DATA =>

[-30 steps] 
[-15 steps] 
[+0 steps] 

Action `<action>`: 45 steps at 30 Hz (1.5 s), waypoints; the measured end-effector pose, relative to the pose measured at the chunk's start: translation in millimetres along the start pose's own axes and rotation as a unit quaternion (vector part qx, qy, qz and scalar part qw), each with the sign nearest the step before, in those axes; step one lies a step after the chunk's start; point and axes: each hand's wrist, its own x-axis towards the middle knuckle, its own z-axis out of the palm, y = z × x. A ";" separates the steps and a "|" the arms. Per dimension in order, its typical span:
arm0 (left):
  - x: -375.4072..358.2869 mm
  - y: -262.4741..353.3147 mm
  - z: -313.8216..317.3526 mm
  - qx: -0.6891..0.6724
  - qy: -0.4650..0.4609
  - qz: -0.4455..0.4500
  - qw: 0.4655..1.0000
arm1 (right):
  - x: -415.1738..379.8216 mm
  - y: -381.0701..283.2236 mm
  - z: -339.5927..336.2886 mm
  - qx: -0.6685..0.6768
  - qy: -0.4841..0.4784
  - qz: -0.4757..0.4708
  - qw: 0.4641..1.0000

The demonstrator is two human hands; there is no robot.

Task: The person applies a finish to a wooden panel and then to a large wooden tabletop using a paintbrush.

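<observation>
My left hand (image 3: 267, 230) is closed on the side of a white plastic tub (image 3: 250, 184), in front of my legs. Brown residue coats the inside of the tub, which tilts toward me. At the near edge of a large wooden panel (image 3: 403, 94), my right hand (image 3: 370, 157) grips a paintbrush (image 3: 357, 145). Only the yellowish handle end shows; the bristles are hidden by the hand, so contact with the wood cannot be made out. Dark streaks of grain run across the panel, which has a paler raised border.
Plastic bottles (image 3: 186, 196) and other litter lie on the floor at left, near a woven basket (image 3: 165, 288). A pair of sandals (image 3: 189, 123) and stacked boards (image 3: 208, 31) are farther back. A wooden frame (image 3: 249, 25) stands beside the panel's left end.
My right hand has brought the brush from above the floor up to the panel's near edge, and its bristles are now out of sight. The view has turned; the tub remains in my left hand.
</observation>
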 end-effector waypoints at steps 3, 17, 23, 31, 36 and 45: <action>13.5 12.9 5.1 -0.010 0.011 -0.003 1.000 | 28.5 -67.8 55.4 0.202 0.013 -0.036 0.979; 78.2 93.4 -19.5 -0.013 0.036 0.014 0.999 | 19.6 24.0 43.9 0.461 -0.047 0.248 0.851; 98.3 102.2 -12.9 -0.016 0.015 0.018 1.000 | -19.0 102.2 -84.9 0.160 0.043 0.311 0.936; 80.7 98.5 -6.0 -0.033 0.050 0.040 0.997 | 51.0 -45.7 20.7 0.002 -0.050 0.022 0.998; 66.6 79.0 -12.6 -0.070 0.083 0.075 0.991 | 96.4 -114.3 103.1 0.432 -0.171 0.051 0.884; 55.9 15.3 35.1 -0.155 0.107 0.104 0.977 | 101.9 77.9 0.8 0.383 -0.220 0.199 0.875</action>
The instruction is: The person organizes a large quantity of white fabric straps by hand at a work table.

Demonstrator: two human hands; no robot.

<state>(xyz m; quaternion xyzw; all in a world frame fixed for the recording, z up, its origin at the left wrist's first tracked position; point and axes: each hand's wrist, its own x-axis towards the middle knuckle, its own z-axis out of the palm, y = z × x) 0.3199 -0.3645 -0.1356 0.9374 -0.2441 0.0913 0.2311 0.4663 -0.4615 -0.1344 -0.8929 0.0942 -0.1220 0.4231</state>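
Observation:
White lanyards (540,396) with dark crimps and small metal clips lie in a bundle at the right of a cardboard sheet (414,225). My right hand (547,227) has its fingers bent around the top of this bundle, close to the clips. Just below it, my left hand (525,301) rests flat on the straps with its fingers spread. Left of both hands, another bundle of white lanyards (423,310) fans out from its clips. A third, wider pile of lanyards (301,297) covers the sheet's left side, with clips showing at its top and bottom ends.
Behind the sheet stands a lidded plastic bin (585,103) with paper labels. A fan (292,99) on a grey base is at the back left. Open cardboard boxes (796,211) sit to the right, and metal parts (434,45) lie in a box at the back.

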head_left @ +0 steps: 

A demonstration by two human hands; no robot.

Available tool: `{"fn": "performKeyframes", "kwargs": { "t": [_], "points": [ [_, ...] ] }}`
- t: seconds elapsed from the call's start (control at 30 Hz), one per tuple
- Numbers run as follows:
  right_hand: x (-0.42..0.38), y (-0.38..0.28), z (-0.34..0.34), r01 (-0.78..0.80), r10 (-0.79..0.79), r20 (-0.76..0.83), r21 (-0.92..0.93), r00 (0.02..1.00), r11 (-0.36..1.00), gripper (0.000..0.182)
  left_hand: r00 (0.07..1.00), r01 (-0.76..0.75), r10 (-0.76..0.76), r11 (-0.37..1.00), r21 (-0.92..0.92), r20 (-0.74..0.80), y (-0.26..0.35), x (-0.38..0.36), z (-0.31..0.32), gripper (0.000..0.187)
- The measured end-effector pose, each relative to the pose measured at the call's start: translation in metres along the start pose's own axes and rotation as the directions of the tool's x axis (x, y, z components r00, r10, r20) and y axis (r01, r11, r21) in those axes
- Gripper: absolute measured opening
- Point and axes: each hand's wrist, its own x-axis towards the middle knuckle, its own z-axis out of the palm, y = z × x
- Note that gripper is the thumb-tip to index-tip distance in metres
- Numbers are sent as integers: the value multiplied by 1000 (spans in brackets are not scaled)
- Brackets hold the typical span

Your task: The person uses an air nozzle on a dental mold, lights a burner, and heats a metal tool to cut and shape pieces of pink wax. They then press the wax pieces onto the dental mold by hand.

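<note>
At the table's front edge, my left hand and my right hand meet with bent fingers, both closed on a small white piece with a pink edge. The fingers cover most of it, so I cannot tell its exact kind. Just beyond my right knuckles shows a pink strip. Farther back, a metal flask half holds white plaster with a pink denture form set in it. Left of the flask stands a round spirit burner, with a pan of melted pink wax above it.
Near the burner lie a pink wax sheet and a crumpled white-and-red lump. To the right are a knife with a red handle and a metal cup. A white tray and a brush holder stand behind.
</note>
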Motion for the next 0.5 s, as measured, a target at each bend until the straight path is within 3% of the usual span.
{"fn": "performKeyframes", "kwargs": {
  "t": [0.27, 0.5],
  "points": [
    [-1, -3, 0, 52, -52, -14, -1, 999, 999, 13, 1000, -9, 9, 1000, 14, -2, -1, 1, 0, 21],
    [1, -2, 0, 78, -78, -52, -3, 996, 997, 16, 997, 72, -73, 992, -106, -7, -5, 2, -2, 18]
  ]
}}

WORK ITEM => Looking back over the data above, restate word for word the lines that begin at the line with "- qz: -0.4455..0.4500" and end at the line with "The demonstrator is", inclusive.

TASK ANSWER =>
  - qz: -0.4455..0.4500
  - qw: 0.4655..1.0000
arm1 (right):
  - x: -415.1738..379.8216 mm
  - y: -381.0701..283.2236 mm
  - z: -339.5927..336.2886 mm
  - qx: -0.6685..0.6768
  - qy: -0.4841..0.4784
  - qz: -0.4757..0.4708
  - qw: 0.4641..1.0000

The demonstrator is two human hands; there is no robot.

This answer is complete as it stands.